I've been working from home for the last 5 weeks, but my wife continues to go work which sort of defeats the purpose. She works for a small Japanese company, and last week she worked from home for a day as did some others in her company as a test. The trouble is, the companies IT infrastructure was unable to handle a few people working remotely, and her connection to work kept dropping, meaning she had to reconnect every 30 minutes. I suspect many other similar sized companies have the same issues.

4 ( +4 / -0 )

@nonu6976

I wouldn't say it defeats the purpose. If there are only two of you, you've cut your household risk in half. Better than nothing. I'm in similar situation, wife expected to show up on time as per usual. My company has encouraged remote and staggered commuting. Unfortunately, 95% of our employees continue to show up at the office as usual, even though I'm sure many don't want to. Overcoming ingrained work culture is a difficult thing...

5 ( +5 / -0 )

I've been working from home for the last 5 weeks, but my wife continues to go work which sort of defeats the purpose. She works for a small Japanese company, and last week she worked from home for a day as did some others in her company as a test. The trouble is, the companies IT infrastructure was unable to handle a few people working remotely, and her connection to work kept dropping, meaning she had to reconnect every 30 minutes. I suspect many other similar sized companies have the same issues.

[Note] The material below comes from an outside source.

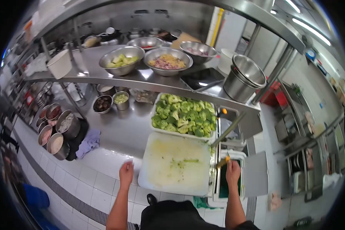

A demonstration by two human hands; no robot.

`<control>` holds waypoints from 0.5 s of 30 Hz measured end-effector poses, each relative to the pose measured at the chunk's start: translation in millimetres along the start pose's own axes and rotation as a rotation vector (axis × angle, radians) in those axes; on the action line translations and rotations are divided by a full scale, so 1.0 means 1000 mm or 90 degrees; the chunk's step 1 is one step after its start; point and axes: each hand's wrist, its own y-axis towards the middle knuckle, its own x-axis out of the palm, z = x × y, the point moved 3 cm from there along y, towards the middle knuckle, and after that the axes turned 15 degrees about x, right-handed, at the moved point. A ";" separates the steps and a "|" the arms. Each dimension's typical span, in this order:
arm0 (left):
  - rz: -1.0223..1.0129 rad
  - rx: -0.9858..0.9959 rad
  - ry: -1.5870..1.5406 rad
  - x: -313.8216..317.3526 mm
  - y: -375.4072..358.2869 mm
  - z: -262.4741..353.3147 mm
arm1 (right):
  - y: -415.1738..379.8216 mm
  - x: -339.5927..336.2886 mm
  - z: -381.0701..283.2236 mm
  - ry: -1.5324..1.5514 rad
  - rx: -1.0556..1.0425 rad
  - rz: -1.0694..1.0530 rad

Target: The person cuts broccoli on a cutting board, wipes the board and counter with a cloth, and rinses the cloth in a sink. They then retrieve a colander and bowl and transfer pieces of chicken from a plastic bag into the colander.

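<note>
My left hand (126, 174) is closed beside the left edge of a white cutting board (172, 168); what its fingers hold, if anything, is too small to tell. Green scraps and a thin green piece (191, 160) lie on the board. On the board's right side, my right hand (233, 174) is closed at the orange end of a narrow tool (222, 161), over an open bin with a green inside (224, 184). Cut broccoli (184, 115) fills a white tray (154, 122) just behind the board.
Bowls of cut vegetables (122, 63), a black tablet (202, 79) and nested steel pots (241, 82) stand on the raised shelf (88, 69). At the left are several food containers (67, 124) and a purple cloth (89, 143). A grey lid (257, 174) stands right of the bin.
</note>
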 end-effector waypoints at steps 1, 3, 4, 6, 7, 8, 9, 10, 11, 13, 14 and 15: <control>-0.021 0.031 -0.039 0.010 0.037 0.021 | -0.003 -0.006 -0.028 -0.016 -0.016 0.053; -0.071 0.043 -0.144 0.038 0.101 0.026 | 0.002 -0.012 -0.066 -0.118 0.000 0.054; -0.088 0.054 -0.191 0.051 0.122 0.040 | 0.008 -0.008 -0.069 -0.157 0.003 0.050; -0.118 0.023 -0.205 0.077 0.152 0.045 | 0.015 -0.004 -0.082 -0.170 0.101 -0.017; -0.115 0.000 -0.218 0.091 0.168 0.047 | 0.022 0.010 -0.076 -0.074 0.074 -0.012; -0.123 -0.004 -0.219 0.106 0.182 0.046 | 0.026 0.025 -0.069 0.021 0.047 -0.009; -0.103 -0.017 -0.272 0.122 0.191 0.037 | 0.033 0.040 -0.077 0.124 0.109 -0.092; -0.081 -0.033 -0.324 0.135 0.196 0.031 | 0.041 0.048 -0.100 0.111 0.089 -0.136; -0.109 -0.092 -0.385 0.143 0.198 0.035 | 0.053 0.069 -0.103 0.213 0.028 -0.123; -0.130 -0.160 -0.408 0.158 0.200 0.028 | 0.084 0.097 -0.125 0.253 -0.065 -0.087; -0.151 -0.216 -0.437 0.165 0.206 0.028 | 0.102 0.111 -0.128 0.276 -0.039 -0.081; -0.159 -0.214 -0.427 0.169 0.203 0.028 | 0.110 0.113 -0.137 0.272 -0.041 -0.094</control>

May depend on the setup, but in my case I found that by default everything was going through the VPN, when really only a fraction of what I need to access is on the company network. So even Google drive downloads would just fail randomly, etc. On Windows, I got around this by changing the VPN properties as described here: https://superuser.com/a/12093

1 ( +1 / -0 )

My company has been great with this. Teleworking was previously possible, but the infrastructure only allowed for a small number of people, and it was generally only available to upper management, but they were able to upgrade and expand it to allow people with all sorts of roles to work from home, and we're still being told to work from home even though a lot of companies that DID allow staff to stay home are now asking them to come in again.